DATA SECTION:
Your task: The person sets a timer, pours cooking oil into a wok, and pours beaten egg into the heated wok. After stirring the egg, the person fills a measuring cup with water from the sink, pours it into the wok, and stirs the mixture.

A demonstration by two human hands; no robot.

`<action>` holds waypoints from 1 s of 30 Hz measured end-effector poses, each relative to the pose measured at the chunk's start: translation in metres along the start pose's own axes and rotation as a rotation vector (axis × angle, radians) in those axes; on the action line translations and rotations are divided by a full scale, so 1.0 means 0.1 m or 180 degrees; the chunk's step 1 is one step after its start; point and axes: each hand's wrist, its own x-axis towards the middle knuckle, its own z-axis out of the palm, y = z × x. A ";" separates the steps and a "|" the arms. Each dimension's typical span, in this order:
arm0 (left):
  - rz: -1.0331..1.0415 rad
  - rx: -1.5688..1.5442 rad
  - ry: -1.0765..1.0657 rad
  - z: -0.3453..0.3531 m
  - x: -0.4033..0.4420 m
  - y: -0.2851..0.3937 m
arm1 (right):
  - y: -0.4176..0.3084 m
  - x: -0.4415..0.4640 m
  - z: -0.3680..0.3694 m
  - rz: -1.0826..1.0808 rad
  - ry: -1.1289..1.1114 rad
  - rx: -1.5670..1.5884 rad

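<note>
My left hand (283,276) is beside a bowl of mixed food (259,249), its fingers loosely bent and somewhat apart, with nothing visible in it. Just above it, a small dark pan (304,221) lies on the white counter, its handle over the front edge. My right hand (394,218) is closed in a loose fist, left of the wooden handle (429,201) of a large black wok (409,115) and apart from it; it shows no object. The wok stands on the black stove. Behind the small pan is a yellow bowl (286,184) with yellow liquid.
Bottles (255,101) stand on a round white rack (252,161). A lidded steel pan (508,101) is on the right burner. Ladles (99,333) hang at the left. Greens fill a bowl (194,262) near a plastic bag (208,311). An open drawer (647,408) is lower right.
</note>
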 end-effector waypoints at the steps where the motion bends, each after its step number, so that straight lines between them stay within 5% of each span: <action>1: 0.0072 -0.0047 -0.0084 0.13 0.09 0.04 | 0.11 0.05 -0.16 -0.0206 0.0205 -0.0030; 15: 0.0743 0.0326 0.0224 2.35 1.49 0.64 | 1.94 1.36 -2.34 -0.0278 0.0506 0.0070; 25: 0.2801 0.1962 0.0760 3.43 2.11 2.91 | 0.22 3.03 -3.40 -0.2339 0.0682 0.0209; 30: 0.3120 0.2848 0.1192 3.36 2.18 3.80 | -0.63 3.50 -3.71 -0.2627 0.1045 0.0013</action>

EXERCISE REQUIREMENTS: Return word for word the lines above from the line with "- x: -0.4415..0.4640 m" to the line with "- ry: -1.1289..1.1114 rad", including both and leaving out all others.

EXERCISE RESPONSE:
  - x: -0.4415..0.4640 m
  - z: -0.3680..0.3694 m
  - rz: -1.0826..1.0808 rad
  - ry: -1.1289..1.1114 rad

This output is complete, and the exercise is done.